Return every line of the material exactly.
______
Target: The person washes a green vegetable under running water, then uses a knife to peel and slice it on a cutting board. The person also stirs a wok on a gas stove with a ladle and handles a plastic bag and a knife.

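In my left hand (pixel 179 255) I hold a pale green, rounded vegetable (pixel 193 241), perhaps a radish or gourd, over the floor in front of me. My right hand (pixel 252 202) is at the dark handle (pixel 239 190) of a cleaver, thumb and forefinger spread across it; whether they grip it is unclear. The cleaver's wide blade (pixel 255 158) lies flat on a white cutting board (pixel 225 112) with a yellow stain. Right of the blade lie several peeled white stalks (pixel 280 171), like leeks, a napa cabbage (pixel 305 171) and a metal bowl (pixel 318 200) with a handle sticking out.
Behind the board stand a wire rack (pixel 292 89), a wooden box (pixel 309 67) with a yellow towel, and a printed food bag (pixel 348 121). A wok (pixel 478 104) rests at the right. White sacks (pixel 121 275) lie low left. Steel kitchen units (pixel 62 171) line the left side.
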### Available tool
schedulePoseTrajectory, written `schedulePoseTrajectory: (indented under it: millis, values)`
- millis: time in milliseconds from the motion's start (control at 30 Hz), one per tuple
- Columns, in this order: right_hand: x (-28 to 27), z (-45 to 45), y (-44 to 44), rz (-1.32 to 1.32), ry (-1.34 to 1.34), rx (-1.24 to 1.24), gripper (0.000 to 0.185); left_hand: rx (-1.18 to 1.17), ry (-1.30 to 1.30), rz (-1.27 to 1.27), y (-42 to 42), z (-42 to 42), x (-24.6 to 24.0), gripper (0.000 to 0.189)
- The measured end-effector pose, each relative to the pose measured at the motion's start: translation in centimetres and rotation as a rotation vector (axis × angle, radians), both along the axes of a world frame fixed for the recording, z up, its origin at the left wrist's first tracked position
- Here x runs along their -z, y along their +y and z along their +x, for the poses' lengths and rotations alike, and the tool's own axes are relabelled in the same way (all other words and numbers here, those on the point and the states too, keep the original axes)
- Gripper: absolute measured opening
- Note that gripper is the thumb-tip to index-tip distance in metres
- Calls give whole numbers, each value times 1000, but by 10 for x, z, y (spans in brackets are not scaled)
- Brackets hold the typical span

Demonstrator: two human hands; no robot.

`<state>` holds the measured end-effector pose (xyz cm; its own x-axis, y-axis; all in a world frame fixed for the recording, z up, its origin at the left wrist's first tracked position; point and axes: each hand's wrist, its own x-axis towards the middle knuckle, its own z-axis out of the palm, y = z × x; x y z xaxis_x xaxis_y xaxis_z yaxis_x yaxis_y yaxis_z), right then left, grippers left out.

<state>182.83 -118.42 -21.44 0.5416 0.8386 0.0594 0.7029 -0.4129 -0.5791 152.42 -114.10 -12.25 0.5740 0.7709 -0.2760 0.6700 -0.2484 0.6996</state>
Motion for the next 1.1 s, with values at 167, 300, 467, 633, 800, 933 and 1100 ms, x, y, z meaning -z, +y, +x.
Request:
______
> _Reply_
Target: The person washes a green vegetable under running water, then uses a knife to peel and slice it on a cutting board. The person also stirs a wok on a gas stove with a ladle and handles a plastic bag and a knife.

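In my left hand (pixel 179 255) I hold a pale green, rounded vegetable (pixel 193 241), perhaps a radish or gourd, over the floor in front of me. My right hand (pixel 252 202) is at the dark handle (pixel 239 190) of a cleaver, thumb and forefinger spread across it; whether they grip it is unclear. The cleaver's wide blade (pixel 255 158) lies flat on a white cutting board (pixel 225 112) with a yellow stain. Right of the blade lie several peeled white stalks (pixel 280 171), like leeks, a napa cabbage (pixel 305 171) and a metal bowl (pixel 318 200) with a handle sticking out.
Behind the board stand a wire rack (pixel 292 89), a wooden box (pixel 309 67) with a yellow towel, and a printed food bag (pixel 348 121). A wok (pixel 478 104) rests at the right. White sacks (pixel 121 275) lie low left. Steel kitchen units (pixel 62 171) line the left side.
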### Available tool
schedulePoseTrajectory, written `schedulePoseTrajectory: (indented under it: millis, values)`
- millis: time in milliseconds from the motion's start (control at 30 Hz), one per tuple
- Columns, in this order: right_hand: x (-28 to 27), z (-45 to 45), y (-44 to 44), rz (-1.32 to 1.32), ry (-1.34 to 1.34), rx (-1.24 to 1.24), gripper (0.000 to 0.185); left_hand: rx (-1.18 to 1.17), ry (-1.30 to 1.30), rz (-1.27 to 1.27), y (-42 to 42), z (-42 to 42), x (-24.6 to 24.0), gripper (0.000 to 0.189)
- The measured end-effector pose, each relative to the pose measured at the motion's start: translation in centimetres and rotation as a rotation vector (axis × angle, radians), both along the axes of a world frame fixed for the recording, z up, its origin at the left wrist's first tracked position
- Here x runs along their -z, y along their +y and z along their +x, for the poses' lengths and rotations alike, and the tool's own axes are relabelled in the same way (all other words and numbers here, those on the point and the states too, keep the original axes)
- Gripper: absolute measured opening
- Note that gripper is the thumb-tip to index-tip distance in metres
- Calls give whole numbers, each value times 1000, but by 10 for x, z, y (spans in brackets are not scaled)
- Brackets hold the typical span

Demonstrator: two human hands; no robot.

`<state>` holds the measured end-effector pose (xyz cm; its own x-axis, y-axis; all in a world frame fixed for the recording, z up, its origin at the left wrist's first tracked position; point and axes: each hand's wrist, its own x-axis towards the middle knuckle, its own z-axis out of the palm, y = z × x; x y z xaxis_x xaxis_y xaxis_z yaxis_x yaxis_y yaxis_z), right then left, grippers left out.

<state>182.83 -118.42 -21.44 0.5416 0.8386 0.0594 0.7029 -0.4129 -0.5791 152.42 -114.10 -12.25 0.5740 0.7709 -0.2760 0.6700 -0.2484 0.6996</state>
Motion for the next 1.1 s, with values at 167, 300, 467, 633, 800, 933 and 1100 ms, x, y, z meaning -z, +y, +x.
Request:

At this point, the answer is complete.